La Clarine, “Sumu Kaw Vineyard”
2009 Sierra Foothills Syrah

When I read about wine, I read a handful of wine critics who, like me, are generally unimpressed with California wine. That’s why my curiosity was piqued when they all started chattering about a winery making natural wine in the neighborhood of Sacramento. “Natural wine” is a buzz phrase used with increasing frequency to describe wines made with the least amount of intervention possible. The idea being that once the winemaker has gone to the trouble of growing grapes organically or biodynamically (La Clarine is biodynamic), he or she stays out of the way and let the grapes turn themselves into wine that expresses itself more purely than wine made with additives. Most consumers would be surprised at how much intervention takes place at a typical California winery. In fact it’s common for winemakers to add sugars, concentrates, yeasts, acid, oak chips, and sulphur dioxide to mold the wine into something it wasn’t naturally. It should be said that many traditional European wineries add commercial yeast for fermentation and use some sulphur dioxide to preserve the wine in the bottle, and make tremendous wines while doing so.
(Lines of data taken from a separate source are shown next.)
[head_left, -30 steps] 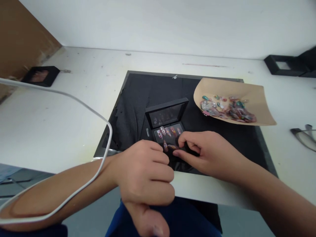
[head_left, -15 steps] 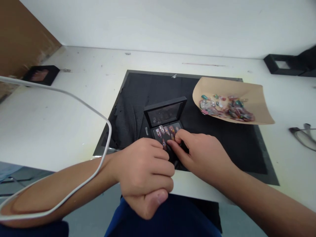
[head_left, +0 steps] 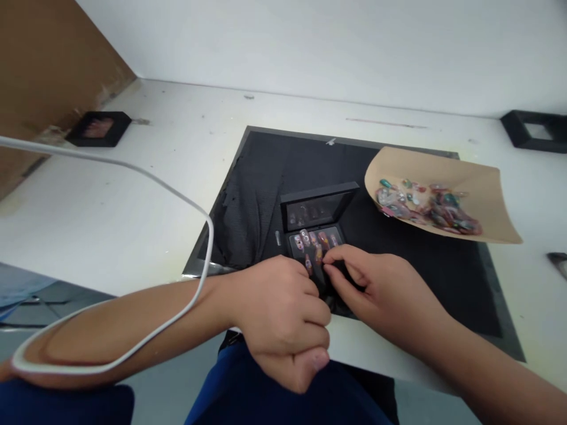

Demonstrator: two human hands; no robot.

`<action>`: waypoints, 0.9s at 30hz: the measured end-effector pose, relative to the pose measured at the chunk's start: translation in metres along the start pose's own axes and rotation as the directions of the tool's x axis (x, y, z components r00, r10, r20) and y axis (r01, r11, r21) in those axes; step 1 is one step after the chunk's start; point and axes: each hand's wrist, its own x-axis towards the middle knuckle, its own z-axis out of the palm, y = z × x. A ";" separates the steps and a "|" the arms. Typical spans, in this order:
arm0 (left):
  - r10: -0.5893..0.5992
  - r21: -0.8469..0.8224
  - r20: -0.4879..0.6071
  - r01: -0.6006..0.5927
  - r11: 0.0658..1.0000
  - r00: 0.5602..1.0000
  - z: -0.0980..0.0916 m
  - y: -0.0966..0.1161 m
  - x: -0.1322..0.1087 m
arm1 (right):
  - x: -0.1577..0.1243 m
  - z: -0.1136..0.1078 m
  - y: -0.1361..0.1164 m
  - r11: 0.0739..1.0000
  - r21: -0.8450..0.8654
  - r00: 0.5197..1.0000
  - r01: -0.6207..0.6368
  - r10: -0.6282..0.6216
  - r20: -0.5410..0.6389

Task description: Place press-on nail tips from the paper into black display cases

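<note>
A small black box (head_left: 315,208) with its lid raised stands on a black mat (head_left: 266,177). Its tray holds several decorated false nails (head_left: 315,242). My left hand (head_left: 283,316) is curled into a fist at the box's near left edge, and what its fingers hold, if anything, is hidden. My right hand (head_left: 381,292) rests at the box's near right side, thumb and forefinger pinched together over the tray's front row. A curved tan paper sheet (head_left: 478,183) at the right carries a heap of loose coloured nails (head_left: 425,203).
A white cable (head_left: 146,177) loops over my left forearm. Another small black box (head_left: 100,128) lies at the far left by a brown board. A black frame (head_left: 534,128) sits at the far right. The white table's front edge runs just under my hands.
The view has shifted, so everything sits a little further right. My right fingers drew back from the tray's middle to its front row. My left fist stayed by the box.
</note>
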 end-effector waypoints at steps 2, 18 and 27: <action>0.012 0.011 -0.014 -0.012 1.000 1.000 0.002 0.000 -0.001 | 0.000 0.001 0.000 1.000 0.010 1.000 0.012 -0.012 -0.025; -0.007 0.223 -0.023 0.012 0.975 1.000 -0.020 -0.002 0.008 | 0.000 0.002 -0.003 1.000 -0.018 1.000 0.025 -0.025 -0.005; -0.259 0.294 -0.133 0.288 0.912 0.957 -0.023 0.016 -0.019 | -0.003 0.004 0.000 0.997 -0.036 0.997 0.065 -0.063 0.038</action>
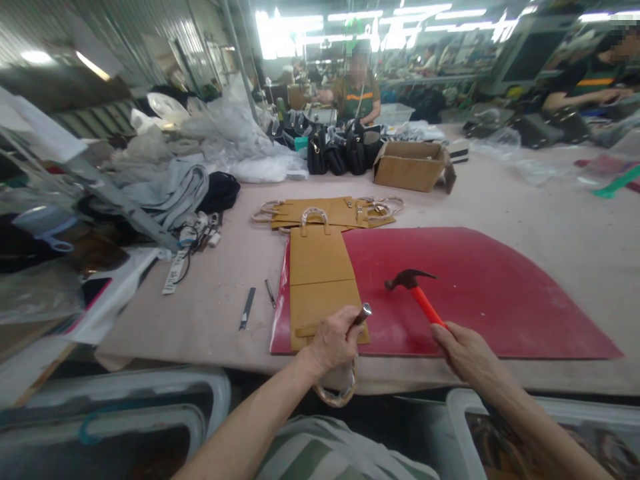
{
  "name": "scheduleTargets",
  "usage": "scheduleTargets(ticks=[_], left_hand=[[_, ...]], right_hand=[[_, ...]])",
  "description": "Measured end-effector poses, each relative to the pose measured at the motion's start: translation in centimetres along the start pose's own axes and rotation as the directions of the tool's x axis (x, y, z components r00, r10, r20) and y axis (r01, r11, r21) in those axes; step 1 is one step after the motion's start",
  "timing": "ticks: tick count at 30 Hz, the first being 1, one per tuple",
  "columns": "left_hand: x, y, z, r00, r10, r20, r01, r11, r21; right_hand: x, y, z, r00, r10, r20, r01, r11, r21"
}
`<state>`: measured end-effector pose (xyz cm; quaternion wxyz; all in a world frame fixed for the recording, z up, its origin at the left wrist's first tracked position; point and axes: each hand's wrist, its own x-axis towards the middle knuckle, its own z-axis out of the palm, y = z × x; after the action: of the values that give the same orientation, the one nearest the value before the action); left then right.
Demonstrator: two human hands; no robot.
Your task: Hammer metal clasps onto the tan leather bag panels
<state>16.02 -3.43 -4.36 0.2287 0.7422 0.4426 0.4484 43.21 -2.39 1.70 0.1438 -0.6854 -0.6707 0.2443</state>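
Note:
My left hand (334,340) is closed around a short metal punch (363,313), resting over the near end of a tan bag panel (323,267). The punch's shiny top points up and to the right; its lower end is hidden by my hand. Plastic-wrapped handles stick out at both ends of the panel, the near one (340,393) hanging past the table edge. My right hand (463,347) grips a claw hammer (425,300) by its orange handle. The hammer head is above the red board (475,287), to the right of the panel and apart from the punch.
More tan bag pieces (320,212) lie behind the board. A flat blade (247,309) and a thin dark tool (270,293) are on the left. Farther back stand black bags (345,153) and a cardboard box (413,167). Plastic bins (215,387) sit below the table edge. People work beyond.

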Motion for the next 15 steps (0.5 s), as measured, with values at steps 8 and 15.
scheduleTargets(ticks=[8, 15], left_hand=[[-0.4, 0.6, -0.1, 0.996, -0.094, 0.012, 0.094, 0.996, 0.000], [1.6, 0.4, -0.5, 0.795, -0.578, -0.182, 0.460, 0.771, -0.440]], right_hand=[[-0.8, -3.4, 7.0, 0.834, -0.410, -0.368, 0.363, 0.912, -0.192], [-4.2, -7.9, 12.3, 0.892, -0.372, -0.255, 0.340, 0.926, -0.163]])
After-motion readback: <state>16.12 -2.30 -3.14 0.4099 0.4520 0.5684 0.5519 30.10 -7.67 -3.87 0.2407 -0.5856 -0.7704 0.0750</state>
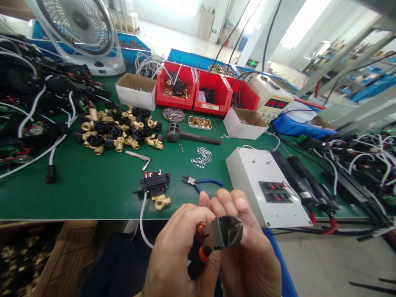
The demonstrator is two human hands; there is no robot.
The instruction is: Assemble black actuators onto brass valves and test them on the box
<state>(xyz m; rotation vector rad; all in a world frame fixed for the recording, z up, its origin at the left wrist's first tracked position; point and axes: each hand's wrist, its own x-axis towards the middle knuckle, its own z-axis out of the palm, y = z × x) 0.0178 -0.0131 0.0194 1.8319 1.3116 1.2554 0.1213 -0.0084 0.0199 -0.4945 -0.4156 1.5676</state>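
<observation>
My left hand (176,251) is wrapped round the black and orange handles of a pair of diagonal cutters (220,233), held up in front of the table's edge. My right hand (260,255) is curled against the cutters' broad metal head, its fingers bent behind the jaws and touching their tip. Anything small between the fingers is hidden. Just beyond the hands lie blue-handled side cutters (192,180). Left of these, a black housing with a brass fitting (161,201) and a white cable rests on the green table (102,194).
Brass and black valve fittings (120,128) are heaped at left. A black mallet (194,137) and loose spring clips (201,157) lie mid-table. Red bins (176,97) line the back. At right stands a grey switch box (262,181); a fan (80,33) is back left.
</observation>
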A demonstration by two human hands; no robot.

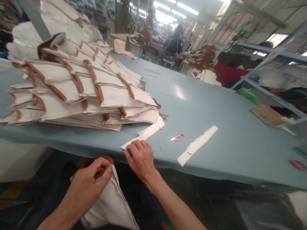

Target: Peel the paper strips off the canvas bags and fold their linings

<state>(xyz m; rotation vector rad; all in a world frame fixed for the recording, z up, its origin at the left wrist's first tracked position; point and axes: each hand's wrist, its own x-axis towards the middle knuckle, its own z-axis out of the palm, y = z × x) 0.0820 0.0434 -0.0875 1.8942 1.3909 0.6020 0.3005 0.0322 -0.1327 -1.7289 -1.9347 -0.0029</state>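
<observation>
A: What is nearest?
B: A cream fabric piece (111, 201) with brown edging. The left hand (96, 174) has thumb and fingers pinched on its top edge, just in front of the table (203, 102).
A: And the right hand (141, 156)?
B: It is apart from the left, back upward, fingers curled at the near end of a white strip (151, 129) on the table. I cannot tell whether it grips the strip.
A: What lies around them?
B: Right of the right hand, pink-handled snips (179, 137), then a second strip (200, 143). Beyond the left hand, a large pile of brown-trimmed cream pieces (115, 95).
A: Any containers?
B: Well to the right, a cardboard box (265, 115), contents unclear. Beyond it, blue shelving (279, 52) holds dark bundles. Farther ahead, a person (174, 47) in dark clothing.
</observation>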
But I admire the aims of the natural wine movement, especially as it applies to California, where wines often taste more like the brand of oak chip used than the grape variety stated on the label.  Enter La Clarine, founded ten years ago in Somerset (ten miles southeast of Placerville), and its 2009 Syrah. It smells like dark fruits and earth, indeed it smells like Syrah! Alas, on the palate, the vibrant fruit and minerality was stifled by overly high alcohol; a perennial problem with California wine.  Though the grapes are grown at 2900 feet above sea level (twice as high as some of the high acid wines of the Italian Alps), apparently the increased altitude isn’t sufficient to counter the hot weather and create a truly balanced wine. Yet, there is much to like about this wine, and if you prefer the full-bodied California style and want to taste a natural version, pick up a bottle at the Sac Co-Op for $14.99, and pair it with lamb burgers and Roquefort.